Articles were considered as research studies when they had 1) one or several research questions or research objectives and 2) a methods section that explained the process of data collection and data analysis. This means that discussion papers, narrative reviews but also case reports would not be counted as such. We did not include research information presented solely in abstracted form, such as posters and conference proceedings, as they do not contain full information of the study project.
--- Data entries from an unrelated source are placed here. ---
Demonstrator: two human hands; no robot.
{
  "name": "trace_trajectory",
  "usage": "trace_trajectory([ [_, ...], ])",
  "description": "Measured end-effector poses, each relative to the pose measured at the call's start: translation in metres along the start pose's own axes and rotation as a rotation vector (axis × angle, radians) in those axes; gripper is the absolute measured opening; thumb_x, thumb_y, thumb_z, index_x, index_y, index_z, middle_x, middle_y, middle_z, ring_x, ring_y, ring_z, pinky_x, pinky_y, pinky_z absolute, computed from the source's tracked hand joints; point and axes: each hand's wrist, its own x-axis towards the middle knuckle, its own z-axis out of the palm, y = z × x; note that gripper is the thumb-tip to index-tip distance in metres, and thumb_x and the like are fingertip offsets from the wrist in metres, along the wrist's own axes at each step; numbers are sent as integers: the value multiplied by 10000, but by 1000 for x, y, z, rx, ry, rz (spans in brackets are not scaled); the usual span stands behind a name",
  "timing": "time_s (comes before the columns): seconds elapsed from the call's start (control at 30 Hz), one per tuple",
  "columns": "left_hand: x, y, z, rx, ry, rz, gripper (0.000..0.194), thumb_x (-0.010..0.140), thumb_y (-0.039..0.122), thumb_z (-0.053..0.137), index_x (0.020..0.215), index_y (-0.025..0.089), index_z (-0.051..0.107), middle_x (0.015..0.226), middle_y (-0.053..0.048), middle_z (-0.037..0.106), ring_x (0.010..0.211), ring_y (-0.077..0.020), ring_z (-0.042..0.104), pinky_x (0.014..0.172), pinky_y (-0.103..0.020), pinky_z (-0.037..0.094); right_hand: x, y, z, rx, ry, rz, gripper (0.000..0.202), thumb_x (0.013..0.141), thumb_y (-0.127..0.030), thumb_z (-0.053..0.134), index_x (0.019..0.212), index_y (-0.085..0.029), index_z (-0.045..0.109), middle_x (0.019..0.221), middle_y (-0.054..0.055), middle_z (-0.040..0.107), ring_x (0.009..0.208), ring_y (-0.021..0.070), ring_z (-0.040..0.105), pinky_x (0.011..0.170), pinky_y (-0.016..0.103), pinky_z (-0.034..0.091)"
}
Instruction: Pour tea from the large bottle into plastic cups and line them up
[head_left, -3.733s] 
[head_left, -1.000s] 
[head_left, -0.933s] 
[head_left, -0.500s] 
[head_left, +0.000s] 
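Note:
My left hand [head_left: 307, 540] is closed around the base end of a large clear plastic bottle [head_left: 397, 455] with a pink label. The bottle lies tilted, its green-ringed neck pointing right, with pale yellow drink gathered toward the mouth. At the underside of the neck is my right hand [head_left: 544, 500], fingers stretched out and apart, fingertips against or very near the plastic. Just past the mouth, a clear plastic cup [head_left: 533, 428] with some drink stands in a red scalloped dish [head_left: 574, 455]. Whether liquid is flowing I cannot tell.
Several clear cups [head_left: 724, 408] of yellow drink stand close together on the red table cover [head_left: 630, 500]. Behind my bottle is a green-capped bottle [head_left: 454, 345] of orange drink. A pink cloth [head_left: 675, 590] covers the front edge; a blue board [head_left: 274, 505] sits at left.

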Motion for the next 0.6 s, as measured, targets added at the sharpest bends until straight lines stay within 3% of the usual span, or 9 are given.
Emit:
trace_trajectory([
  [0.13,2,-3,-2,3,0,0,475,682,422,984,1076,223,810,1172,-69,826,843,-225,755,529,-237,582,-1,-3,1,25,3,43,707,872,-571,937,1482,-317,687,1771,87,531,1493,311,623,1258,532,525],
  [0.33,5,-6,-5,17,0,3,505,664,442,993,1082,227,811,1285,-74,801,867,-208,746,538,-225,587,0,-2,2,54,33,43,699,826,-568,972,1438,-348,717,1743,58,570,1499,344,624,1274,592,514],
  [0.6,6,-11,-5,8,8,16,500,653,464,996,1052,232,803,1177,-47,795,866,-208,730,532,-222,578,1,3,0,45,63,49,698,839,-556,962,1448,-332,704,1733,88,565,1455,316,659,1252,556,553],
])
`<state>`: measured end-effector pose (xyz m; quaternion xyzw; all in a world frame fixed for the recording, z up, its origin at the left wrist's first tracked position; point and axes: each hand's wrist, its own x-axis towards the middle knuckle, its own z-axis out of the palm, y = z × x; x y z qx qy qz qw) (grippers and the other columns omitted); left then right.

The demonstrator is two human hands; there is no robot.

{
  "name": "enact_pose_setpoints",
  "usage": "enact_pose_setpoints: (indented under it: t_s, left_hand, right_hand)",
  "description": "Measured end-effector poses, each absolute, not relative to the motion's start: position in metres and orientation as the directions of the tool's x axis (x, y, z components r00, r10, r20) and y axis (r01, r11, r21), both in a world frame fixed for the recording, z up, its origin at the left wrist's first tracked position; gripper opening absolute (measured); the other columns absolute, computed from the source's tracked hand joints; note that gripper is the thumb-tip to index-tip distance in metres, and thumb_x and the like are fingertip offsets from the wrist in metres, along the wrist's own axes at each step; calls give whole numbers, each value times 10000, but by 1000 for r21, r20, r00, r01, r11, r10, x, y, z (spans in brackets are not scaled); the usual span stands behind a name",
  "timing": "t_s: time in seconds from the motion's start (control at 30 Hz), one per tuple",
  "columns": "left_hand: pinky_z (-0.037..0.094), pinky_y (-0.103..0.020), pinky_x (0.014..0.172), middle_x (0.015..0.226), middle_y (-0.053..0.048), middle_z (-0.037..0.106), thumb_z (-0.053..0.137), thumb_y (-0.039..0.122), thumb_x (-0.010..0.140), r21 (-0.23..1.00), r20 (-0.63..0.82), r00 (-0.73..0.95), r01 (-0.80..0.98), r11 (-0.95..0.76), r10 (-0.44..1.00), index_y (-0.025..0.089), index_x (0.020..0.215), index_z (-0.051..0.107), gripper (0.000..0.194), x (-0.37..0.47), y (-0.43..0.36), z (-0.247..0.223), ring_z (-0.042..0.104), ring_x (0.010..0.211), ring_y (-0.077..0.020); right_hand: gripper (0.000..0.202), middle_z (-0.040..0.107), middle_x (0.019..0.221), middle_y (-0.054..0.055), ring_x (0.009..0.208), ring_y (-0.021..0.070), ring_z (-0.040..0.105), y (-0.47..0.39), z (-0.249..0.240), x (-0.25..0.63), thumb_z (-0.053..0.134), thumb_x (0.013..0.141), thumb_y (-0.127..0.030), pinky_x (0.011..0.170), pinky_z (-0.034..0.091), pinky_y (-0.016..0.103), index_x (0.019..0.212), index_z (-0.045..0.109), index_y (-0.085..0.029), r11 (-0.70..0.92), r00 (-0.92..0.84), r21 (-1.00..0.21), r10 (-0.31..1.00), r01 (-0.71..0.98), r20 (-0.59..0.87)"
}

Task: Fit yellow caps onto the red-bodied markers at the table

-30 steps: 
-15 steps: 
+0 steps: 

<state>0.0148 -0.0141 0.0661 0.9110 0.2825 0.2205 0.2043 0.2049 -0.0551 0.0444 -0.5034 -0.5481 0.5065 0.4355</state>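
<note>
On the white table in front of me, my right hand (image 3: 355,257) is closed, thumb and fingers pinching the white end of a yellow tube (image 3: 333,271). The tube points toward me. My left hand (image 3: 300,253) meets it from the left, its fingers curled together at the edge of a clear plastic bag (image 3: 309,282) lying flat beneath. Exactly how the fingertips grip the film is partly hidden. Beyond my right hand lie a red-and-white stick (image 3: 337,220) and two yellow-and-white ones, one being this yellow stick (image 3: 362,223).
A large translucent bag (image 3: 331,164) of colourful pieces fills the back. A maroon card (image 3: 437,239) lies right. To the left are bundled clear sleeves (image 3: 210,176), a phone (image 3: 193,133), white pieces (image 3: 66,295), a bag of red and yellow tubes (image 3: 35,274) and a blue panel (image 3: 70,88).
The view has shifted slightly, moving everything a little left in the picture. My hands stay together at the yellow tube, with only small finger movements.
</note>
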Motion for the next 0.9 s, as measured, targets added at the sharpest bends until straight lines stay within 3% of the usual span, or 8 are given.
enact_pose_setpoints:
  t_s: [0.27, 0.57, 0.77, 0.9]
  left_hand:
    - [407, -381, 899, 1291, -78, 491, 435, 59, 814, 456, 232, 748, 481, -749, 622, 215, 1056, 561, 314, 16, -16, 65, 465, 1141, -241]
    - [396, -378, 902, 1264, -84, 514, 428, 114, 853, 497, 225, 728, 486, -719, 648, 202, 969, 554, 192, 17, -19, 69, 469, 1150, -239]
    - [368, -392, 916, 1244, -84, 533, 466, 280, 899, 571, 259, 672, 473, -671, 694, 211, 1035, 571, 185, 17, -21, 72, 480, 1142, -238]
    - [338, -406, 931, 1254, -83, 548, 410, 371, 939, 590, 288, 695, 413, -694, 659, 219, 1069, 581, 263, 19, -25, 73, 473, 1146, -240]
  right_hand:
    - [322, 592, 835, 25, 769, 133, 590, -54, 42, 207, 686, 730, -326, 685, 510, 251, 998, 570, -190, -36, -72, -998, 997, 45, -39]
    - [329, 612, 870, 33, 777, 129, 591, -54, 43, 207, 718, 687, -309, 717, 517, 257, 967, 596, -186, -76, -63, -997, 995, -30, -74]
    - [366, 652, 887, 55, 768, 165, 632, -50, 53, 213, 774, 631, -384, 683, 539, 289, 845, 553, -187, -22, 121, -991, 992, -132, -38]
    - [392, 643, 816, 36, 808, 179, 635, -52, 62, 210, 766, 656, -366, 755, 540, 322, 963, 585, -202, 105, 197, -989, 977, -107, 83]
At this stage, we did not differentiate experimental studies from clinical studies and we also included studies that dealt with other topics than FN.

Step 2: Research studies were included as clinical research studies dealing with effect or benefit of FN if 1) the intention to investigate an effect or benefit was obvious, searching throughout the articles for words such as “effect(s)”, “effectiveness”, “improvement(s)”, “improve”, “recover”, “recovery”, or “benefit(s)”, and 2) the intervention that was investigated had the hallmark of FN, as it was described in a previous review [1]. Furthermore, research studies were considered as clinical when the investigated intervention was clearly known or identified as already used in clinical practice, specifically within FN.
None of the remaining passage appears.